WHAT IS EXPECTED: Out of all the lines below, count those with the word "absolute". Give the number only.

RECORDS TO PROCESS:
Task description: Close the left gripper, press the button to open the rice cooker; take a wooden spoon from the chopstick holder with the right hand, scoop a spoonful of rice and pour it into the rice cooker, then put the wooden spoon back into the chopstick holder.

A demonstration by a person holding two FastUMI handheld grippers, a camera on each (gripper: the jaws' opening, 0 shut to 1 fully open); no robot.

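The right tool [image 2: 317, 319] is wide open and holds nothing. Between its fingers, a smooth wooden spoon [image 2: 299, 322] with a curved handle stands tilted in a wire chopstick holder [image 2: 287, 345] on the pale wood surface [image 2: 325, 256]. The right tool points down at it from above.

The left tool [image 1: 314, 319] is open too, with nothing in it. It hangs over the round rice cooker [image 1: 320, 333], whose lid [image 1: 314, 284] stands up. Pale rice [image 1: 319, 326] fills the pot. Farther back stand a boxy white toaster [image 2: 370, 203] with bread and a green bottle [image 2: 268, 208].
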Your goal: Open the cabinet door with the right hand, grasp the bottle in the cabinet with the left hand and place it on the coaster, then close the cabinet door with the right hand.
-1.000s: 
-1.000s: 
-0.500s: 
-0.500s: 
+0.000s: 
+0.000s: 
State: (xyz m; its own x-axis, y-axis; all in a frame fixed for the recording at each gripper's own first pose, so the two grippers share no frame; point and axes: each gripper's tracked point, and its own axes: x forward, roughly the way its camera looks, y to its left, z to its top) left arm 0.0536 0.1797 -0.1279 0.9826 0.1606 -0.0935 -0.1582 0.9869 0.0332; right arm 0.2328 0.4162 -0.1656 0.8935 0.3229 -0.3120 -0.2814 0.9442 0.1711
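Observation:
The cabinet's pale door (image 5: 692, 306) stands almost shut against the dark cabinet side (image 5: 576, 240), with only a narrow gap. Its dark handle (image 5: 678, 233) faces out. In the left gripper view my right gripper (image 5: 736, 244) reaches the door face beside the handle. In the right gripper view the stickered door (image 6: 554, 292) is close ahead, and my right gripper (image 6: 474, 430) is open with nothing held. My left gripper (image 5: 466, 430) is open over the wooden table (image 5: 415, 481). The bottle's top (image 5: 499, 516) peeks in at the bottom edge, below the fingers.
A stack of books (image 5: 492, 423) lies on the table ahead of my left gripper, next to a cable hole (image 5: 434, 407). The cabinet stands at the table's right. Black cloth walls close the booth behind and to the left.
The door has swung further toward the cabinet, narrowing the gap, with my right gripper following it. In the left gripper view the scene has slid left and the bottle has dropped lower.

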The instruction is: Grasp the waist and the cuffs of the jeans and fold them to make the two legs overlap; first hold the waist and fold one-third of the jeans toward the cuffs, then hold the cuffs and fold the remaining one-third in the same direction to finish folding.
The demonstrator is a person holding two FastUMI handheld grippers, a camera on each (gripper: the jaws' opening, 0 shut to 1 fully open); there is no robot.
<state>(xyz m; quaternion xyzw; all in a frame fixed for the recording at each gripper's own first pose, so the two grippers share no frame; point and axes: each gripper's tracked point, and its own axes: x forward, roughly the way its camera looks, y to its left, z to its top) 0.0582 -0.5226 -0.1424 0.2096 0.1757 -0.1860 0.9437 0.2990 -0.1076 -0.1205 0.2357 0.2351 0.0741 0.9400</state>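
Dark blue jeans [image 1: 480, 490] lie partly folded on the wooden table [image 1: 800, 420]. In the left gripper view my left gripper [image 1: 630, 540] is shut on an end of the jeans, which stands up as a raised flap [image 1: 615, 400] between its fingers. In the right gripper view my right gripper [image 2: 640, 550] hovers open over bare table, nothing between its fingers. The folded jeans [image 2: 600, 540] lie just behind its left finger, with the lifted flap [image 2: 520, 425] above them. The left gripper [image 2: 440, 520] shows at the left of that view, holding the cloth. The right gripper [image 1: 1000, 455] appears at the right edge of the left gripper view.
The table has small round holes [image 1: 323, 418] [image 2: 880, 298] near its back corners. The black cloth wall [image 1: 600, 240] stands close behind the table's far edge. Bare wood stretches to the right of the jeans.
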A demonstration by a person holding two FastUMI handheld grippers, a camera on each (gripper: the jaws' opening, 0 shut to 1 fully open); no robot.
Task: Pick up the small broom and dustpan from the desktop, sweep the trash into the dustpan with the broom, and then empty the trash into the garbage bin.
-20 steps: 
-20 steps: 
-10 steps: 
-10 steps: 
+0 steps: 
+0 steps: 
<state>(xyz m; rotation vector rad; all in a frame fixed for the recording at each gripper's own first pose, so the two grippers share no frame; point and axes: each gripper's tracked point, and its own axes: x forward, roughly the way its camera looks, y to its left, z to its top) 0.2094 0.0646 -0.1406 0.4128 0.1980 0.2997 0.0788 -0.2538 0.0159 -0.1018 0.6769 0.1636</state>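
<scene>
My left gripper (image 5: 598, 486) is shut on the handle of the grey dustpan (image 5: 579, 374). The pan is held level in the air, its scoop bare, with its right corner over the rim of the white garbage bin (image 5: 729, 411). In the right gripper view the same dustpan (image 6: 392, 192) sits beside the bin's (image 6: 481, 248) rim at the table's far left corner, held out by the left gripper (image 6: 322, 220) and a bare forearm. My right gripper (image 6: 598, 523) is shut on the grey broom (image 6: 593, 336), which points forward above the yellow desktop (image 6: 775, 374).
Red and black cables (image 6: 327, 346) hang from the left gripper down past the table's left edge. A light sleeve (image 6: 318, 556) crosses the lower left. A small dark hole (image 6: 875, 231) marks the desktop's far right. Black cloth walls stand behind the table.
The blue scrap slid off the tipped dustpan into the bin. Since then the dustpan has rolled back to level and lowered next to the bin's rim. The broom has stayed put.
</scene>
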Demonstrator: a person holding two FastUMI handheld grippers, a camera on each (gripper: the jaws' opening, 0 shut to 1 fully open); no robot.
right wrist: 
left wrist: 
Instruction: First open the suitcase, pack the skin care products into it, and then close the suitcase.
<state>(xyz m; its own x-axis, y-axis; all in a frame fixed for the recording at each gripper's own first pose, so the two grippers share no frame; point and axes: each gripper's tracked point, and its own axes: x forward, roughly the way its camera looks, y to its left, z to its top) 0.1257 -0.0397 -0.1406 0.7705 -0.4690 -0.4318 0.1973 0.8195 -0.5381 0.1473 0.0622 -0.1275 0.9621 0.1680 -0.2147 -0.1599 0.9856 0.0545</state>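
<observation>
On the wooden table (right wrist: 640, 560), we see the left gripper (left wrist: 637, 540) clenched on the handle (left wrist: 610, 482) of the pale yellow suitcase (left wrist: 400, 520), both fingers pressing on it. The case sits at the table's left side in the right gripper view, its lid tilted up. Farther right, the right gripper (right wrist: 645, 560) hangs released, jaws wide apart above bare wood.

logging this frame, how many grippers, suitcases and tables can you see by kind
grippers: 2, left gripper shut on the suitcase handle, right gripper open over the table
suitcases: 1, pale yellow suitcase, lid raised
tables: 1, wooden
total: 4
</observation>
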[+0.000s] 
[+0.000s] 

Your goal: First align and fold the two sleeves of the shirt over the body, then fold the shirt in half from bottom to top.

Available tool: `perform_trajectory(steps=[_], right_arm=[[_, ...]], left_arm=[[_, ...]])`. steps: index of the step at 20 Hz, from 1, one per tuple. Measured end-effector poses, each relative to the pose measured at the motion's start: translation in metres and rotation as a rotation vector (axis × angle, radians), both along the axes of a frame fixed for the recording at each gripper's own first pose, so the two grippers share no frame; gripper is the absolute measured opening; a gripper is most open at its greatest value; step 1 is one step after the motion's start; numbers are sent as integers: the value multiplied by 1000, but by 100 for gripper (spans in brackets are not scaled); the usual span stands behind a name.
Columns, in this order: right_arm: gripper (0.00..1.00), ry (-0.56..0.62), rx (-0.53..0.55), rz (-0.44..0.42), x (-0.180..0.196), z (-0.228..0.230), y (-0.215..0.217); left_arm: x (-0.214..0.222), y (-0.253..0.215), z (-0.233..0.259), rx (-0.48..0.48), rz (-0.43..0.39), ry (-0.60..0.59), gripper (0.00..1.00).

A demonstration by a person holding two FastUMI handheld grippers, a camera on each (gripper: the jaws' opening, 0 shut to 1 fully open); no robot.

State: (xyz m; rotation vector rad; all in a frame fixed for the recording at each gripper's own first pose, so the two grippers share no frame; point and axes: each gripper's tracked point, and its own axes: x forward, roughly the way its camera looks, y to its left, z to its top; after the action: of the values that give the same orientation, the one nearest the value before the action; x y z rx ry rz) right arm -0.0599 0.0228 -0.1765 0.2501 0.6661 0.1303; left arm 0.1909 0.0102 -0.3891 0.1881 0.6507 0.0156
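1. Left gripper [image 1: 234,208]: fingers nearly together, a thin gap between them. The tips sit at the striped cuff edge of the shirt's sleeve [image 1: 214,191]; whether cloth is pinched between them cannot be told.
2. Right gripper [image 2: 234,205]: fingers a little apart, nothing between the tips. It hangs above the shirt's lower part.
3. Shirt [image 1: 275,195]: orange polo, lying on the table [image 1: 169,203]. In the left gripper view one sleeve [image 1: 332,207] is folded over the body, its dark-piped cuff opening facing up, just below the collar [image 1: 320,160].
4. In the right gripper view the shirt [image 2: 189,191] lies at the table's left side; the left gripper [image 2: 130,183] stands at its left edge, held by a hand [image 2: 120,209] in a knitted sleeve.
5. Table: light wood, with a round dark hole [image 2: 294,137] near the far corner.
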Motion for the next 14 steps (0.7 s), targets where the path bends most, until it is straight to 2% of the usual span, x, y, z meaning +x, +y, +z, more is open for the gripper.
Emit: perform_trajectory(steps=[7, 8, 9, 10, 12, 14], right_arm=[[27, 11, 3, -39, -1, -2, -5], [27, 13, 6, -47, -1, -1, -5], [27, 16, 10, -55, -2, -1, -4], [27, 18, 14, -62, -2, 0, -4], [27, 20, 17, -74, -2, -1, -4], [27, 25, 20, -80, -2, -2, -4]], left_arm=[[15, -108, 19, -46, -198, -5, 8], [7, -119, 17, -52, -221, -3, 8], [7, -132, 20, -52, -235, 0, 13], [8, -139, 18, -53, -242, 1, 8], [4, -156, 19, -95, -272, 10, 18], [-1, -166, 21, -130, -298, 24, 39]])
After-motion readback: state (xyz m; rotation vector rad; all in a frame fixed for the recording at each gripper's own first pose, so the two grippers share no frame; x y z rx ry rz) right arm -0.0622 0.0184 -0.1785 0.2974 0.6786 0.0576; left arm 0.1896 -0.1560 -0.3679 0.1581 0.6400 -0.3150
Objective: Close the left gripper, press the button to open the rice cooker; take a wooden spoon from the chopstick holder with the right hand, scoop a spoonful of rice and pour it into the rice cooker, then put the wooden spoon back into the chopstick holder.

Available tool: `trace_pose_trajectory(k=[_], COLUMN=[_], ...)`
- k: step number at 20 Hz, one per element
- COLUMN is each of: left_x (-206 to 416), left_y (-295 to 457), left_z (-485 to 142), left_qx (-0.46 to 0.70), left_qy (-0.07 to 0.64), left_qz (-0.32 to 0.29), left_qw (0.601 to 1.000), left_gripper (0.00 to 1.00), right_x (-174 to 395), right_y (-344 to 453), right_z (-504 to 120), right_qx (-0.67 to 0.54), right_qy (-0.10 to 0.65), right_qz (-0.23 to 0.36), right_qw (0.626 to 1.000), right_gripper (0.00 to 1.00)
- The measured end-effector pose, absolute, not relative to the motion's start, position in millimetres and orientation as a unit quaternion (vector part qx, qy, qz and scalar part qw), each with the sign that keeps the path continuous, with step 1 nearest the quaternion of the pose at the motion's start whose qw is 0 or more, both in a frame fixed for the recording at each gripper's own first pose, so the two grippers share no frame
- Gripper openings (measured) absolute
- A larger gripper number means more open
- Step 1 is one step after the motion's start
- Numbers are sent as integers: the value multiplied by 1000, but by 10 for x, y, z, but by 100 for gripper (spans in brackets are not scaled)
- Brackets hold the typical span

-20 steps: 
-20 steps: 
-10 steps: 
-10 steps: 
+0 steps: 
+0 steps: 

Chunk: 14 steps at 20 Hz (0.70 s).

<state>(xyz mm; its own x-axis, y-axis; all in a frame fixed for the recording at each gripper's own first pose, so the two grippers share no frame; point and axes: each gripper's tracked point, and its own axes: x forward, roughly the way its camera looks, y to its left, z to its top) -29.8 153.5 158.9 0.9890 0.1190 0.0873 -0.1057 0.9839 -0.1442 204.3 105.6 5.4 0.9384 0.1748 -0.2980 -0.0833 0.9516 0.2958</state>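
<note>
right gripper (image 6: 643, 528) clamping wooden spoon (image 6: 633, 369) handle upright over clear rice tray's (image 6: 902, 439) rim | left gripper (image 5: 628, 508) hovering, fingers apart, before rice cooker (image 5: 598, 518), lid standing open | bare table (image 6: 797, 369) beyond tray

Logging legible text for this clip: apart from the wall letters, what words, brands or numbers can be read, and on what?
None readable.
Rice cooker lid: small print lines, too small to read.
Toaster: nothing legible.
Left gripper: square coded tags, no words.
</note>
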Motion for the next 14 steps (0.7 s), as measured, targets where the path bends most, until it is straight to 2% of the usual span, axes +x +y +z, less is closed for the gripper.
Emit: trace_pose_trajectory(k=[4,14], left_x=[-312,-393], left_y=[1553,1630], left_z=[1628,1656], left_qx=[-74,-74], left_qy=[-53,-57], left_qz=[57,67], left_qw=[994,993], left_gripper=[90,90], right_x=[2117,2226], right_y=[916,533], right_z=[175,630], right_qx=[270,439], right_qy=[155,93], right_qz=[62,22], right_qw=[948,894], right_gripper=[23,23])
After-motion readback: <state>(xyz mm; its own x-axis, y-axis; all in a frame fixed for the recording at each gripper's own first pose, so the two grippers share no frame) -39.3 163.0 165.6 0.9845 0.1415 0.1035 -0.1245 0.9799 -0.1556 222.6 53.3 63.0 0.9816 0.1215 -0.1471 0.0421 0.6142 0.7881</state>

YOUR SOLUTION: 3